> _WORK TO BE COMPLETED_
Restate each entry word for word. Keep every detail intact.
==============================
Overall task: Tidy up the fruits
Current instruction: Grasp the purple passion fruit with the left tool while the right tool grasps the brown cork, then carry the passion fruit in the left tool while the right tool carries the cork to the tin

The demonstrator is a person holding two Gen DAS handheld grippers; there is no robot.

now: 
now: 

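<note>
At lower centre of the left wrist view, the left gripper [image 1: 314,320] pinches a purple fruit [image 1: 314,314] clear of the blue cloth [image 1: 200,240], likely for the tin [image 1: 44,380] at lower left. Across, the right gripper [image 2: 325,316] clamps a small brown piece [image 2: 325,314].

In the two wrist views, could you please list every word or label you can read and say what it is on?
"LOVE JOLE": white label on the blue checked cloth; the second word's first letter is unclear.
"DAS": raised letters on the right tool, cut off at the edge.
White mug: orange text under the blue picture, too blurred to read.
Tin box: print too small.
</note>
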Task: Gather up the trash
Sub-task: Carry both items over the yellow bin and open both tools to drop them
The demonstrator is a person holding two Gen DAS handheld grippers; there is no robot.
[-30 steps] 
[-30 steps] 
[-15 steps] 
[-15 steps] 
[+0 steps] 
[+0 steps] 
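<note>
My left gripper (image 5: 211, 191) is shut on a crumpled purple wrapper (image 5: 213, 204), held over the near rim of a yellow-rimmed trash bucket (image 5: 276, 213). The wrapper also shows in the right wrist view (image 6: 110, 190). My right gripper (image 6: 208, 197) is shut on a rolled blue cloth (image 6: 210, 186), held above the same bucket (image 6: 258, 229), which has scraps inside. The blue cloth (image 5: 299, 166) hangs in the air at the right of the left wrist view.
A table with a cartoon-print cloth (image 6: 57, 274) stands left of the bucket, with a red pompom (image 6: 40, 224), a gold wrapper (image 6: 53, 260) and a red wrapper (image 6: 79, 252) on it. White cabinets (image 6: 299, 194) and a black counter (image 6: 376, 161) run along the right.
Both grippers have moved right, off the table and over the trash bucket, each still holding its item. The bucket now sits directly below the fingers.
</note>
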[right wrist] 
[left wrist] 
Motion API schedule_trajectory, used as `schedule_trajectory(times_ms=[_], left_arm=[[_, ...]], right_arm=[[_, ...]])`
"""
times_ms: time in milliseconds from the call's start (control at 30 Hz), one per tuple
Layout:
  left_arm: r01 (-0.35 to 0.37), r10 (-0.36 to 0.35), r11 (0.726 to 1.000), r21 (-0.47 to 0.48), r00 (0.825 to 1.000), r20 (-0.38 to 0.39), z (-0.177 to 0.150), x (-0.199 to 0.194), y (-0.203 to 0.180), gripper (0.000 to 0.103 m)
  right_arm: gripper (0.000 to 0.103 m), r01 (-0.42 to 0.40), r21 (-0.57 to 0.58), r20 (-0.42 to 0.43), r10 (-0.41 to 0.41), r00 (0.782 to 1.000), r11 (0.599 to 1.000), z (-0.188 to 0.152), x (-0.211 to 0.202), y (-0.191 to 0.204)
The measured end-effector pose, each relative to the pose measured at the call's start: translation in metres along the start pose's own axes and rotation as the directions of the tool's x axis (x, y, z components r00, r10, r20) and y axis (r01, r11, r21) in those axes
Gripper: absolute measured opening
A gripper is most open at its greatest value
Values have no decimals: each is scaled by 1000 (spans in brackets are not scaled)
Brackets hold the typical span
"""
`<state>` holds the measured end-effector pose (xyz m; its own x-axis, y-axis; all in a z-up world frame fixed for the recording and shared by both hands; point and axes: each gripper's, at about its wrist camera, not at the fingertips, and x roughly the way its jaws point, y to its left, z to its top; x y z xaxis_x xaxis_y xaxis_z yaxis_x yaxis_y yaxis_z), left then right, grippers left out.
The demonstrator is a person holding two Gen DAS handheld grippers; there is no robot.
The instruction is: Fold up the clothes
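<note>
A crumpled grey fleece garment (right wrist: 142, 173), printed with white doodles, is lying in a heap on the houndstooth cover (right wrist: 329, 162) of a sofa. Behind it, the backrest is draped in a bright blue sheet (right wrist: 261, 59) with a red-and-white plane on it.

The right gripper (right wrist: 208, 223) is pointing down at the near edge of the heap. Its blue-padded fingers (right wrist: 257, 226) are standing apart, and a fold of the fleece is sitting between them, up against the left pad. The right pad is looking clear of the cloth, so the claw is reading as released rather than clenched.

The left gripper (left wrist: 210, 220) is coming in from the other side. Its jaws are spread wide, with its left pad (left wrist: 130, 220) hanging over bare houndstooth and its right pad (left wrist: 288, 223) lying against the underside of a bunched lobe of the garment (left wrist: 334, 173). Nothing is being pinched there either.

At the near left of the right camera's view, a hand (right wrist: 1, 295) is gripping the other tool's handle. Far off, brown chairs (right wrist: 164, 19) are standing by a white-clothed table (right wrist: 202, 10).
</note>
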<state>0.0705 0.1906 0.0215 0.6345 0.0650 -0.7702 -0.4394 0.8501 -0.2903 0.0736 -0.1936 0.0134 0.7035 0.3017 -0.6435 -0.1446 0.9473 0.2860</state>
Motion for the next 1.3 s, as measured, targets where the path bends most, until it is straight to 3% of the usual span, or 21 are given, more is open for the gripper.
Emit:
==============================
> _EXERCISE RESULT_
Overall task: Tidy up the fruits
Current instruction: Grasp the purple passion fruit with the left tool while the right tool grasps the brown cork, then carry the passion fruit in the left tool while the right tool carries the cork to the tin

The demonstrator is a person holding two Gen DAS handheld grippers; there is no robot.

now: 
now: 

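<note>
At lower centre of the left wrist view, the left gripper [image 1: 314,320] pinches a purple fruit [image 1: 314,314] clear of the blue cloth [image 1: 200,240], likely for the tin [image 1: 44,380] at lower left. Across, the right gripper [image 2: 325,316] clamps a small brown piece [image 2: 325,314].

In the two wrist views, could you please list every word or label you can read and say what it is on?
"LOVE JOLE": white label on the blue checked cloth; the second word's first letter is unclear.
"DAS": raised letters on the right tool, cut off at the edge.
White mug: orange text under the blue picture, too blurred to read.
Tin box: print too small.
</note>
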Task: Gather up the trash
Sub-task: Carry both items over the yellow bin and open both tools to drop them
The demonstrator is a person holding two Gen DAS handheld grippers; there is no robot.
[-30 steps] 
[-30 steps] 
[-15 steps] 
[-15 steps] 
[+0 steps] 
[+0 steps] 
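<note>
My left gripper (image 5: 211, 191) is shut on a crumpled purple wrapper (image 5: 213, 204), held over the near rim of a yellow-rimmed trash bucket (image 5: 276, 213). The wrapper also shows in the right wrist view (image 6: 110, 190). My right gripper (image 6: 208, 197) is shut on a rolled blue cloth (image 6: 210, 186), held above the same bucket (image 6: 258, 229), which has scraps inside. The blue cloth (image 5: 299, 166) hangs in the air at the right of the left wrist view.
A table with a cartoon-print cloth (image 6: 57, 274) stands left of the bucket, with a red pompom (image 6: 40, 224), a gold wrapper (image 6: 53, 260) and a red wrapper (image 6: 79, 252) on it. White cabinets (image 6: 299, 194) and a black counter (image 6: 376, 161) run along the right.
Both grippers have moved right, off the table and over the trash bucket, each still holding its item. The bucket now sits directly below the fingers.
</note>
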[right wrist] 
[left wrist] 
Motion API schedule_trajectory, used as `schedule_trajectory(times_ms=[_], left_arm=[[_, ...]], right_arm=[[_, ...]])`
"""
times_ms: time in milliseconds from the call's start (control at 30 Hz), one per tuple
Layout:
  left_arm: r01 (-0.35 to 0.37), r10 (-0.36 to 0.35), r11 (0.726 to 1.000), r21 (-0.47 to 0.48), r00 (0.825 to 1.000), r20 (-0.38 to 0.39), z (-0.177 to 0.150), x (-0.199 to 0.194), y (-0.203 to 0.180), gripper (0.000 to 0.103 m)
  right_arm: gripper (0.000 to 0.103 m), r01 (-0.42 to 0.40), r21 (-0.57 to 0.58), r20 (-0.42 to 0.43), r10 (-0.41 to 0.41), r00 (0.782 to 1.000), r11 (0.599 to 1.000), z (-0.188 to 0.152), x (-0.211 to 0.202), y (-0.191 to 0.204)
The measured end-effector pose, each relative to the pose measured at the call's start: translation in metres along the start pose's own axes and rotation as the directions of the tool's x axis (x, y, z components r00, r10, r20) and y axis (r01, r11, r21) in those axes
Gripper: absolute measured opening
A gripper is most open at its greatest value
Values have no decimals: each is scaled by 1000 (spans in brackets are not scaled)
Brackets hold the typical span
"""
`<state>` holds the measured end-effector pose (xyz m; its own x-axis, y-axis; all in a z-up world frame fixed for the recording and shared by both hands; point and axes: each gripper's, at about its wrist camera, not at the fingertips, and x roughly the way its jaws point, y to its left, z to its top; x y z xaxis_x xaxis_y xaxis_z yaxis_x yaxis_y yaxis_z), left then right, grippers left out.
The demonstrator is a person holding two Gen DAS handheld grippers; there is no robot.
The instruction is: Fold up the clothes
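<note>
A crumpled grey fleece garment (right wrist: 142, 173), printed with white doodles, is lying in a heap on the houndstooth cover (right wrist: 329, 162) of a sofa. Behind it, the backrest is draped in a bright blue sheet (right wrist: 261, 59) with a red-and-white plane on it.

The right gripper (right wrist: 208, 223) is pointing down at the near edge of the heap. Its blue-padded fingers (right wrist: 257, 226) are standing apart, and a fold of the fleece is sitting between them, up against the left pad. The right pad is looking clear of the cloth, so the claw is reading as released rather than clenched.

The left gripper (left wrist: 210, 220) is coming in from the other side. Its jaws are spread wide, with its left pad (left wrist: 130, 220) hanging over bare houndstooth and its right pad (left wrist: 288, 223) lying against the underside of a bunched lobe of the garment (left wrist: 334, 173). Nothing is being pinched there either.

At the near left of the right camera's view, a hand (right wrist: 1, 295) is gripping the other tool's handle. Far off, brown chairs (right wrist: 164, 19) are standing by a white-clothed table (right wrist: 202, 10).
</note>
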<state>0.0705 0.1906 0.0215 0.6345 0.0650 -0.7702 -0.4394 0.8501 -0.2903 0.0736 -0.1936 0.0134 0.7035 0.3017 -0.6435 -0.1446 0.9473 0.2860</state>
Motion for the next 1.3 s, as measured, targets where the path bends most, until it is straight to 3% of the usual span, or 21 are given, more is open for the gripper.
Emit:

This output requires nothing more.